Czerwona Woda - stolica młodych strażaków

Roman Tomczak Roman Tomczak

publikacja 24.09.2017 12:01

Młodzi strażacy ochotnicy z Polski i Niemiec rywalizowali ze sobą w konkurencjach sprawnościowych. To pierwszy taki turniej zorganizowany przez współpracujące ze sobą od lat drużyny Ochotniczych Straży Pożarnych.

Czerwona Woda - stolica młodych strażaków Zawody w Czerwonej Wodzie odbyły się wg zasad międzynarodowego certyfikatu CTIF. Roman Tomczak /Foto Gość

Do pokonania był tor, na którym na młodych strażaków czekały rozmaite zadania. Sprawne połączenie strażackich węży i przeciągnięcie ich w ciasnym tunelu, skok przez rów, skuteczne ugaszenie pożaru przy pomocy hydronetki, właściwe i szybkie zawiązanie węzłów ratowniczych, sztafeta pożarnicza z podawaniem sobie prądownic i pokonaniem ściany drabiniastej - to tylko niektóre konkurencje, które można było oglądać na boisku sportowym w Czerwonej Wodzie.

Rywalizowały ze sobą drużyny młodzieżowe Ochotniczych Straży Pożarnych  z Polski i Niemiec.
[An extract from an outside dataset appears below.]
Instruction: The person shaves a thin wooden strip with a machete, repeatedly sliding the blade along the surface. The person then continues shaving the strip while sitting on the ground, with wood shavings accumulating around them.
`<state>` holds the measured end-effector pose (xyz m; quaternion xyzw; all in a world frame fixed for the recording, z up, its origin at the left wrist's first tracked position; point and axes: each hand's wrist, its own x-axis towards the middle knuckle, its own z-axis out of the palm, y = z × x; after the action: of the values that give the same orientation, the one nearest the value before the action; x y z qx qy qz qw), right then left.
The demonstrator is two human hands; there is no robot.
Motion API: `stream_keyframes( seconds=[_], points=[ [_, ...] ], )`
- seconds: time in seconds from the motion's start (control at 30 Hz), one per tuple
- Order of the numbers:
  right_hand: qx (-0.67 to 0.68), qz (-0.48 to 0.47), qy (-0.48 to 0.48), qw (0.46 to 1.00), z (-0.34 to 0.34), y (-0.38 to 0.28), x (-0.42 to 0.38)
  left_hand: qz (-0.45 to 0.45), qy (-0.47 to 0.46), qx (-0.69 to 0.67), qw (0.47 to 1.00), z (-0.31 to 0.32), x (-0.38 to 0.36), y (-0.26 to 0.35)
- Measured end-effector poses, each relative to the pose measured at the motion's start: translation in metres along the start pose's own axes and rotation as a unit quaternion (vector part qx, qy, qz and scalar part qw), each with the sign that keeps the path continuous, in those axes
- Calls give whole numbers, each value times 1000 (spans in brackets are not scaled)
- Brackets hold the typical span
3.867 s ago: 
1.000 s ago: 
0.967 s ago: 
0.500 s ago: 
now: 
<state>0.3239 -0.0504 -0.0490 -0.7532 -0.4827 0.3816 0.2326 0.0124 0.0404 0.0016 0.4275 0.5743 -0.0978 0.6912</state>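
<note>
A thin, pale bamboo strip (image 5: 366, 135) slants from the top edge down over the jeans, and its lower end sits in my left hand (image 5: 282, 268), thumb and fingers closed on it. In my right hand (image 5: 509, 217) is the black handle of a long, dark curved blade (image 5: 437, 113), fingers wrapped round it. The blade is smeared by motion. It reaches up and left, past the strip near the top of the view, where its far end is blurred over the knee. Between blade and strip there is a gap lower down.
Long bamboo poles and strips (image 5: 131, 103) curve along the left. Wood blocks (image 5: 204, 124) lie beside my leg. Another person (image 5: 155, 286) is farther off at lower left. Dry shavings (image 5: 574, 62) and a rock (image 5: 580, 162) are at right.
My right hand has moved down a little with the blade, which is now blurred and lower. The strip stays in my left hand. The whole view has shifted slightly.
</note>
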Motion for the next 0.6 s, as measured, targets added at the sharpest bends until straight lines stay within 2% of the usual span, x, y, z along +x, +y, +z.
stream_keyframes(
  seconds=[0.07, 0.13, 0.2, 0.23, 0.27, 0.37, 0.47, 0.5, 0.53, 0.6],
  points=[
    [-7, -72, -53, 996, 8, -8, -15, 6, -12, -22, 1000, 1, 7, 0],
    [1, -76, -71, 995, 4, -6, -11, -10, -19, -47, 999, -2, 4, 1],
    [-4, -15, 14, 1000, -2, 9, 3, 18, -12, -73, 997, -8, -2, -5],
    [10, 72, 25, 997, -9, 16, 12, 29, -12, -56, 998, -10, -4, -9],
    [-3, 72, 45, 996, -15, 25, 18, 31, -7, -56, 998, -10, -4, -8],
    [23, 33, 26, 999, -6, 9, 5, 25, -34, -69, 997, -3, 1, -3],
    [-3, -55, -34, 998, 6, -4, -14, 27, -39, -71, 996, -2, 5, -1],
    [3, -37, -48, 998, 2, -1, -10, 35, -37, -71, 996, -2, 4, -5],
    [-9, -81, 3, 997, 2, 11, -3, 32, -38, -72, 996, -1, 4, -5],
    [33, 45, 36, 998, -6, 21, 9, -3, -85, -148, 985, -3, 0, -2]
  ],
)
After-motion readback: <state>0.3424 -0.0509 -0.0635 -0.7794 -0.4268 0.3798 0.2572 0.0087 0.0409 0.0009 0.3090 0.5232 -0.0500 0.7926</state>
Janusz Droźdź, komendant Miejsko-Gminnych Związków Straży Pożarnych RP w Węglińcu wyjaśnia, że były to pierwsze zawody na terenie gminy zorganizowane ściśle wg regulaminu Międzynarodowego Komitetu Technicznego Prewencji i Zwalczania Pożarów (CTIF).

- Ze środków gminy zakupiliśmy cały, kompletny tor spełniający wymagania tego regulaminu. W ten sposób dołączyliśmy do grona ochotniczych związków pożarniczych w całej Europie, które ćwiczą i sprawdzają swoje umiejętności na identycznych torach - informuje.

Na starcie turniejowych zmagań stanęły jednostki z Węglińca, Starego Węglińca, Jagodzina i Ruszowa i Czerwonej Wody oraz niemieckich miejscowości Kodersdorf i Horka.

- Na co dzień współpracujemy z tymi jednostkami od 15 lat. Realizujemy wspólne projekty, systematycznie się odwiedzamy. Do tej pory organizowaliśmy także wiele wspólnych zawodów i turniejów, ale te z wg certyfikatu CTIF odbyły się po raz pierwszy - wyjaśnia J. Droźdź.

Dla drużyn z Kodersdorfu i Horki zawody w Czerwonej Wodzie były jeszcze jedna okazją do sprawdzenia swoich umiejętności w rywalizacji z polskimi kolegami i koleżankami.

To tym cenniejsze, że w sąsiednich Niemczech coraz mniej młodych osób garnie się do służby przeciwpożarowej. Jedną z osób które się jednak na to zdecydowały jest nastoletnia Maria Heinze, z niemieckim oddziałem Freiwillige Feuerwehr (odpowiednikiem Polskiej OSP) w Kodersdorfie związana jest od 11 lat.

- Osobiście bardzo mnie pociąga taka wolontaryjna praca w straży pożarnej. Niebezpieczeństwo, odpowiedzialność, ciężkie zadania. To wynika z mojej chęci pomagania innym - wyjaśnia powody wstąpienia do Freiwillige Feuerwehr. Maria nie wiąże jednak z pożarnictwem swojej zawodowej przyszłości. - Będę farmauceutką. Chcę pracować w aptece a po pracy udzielać się jako strażak-ochotnik - mówi.

Zawody obserwowała rzesza kibiców, którzy przyszli na boisko sportowe specjalnie po to, aby dopingować strażaków. Ale to nie wynik, tylko sama rywalizacja była ważna podczas turnieju.

- Celem naszych spotkań jest przede wszystkim integracja tych młodych ludzi oraz poprawa ich sprawności w dziedzinie pożarnictwa - podkreśla Janusz Droźdź. - I to nam wychodzi bardzo dobrze - zapewnia.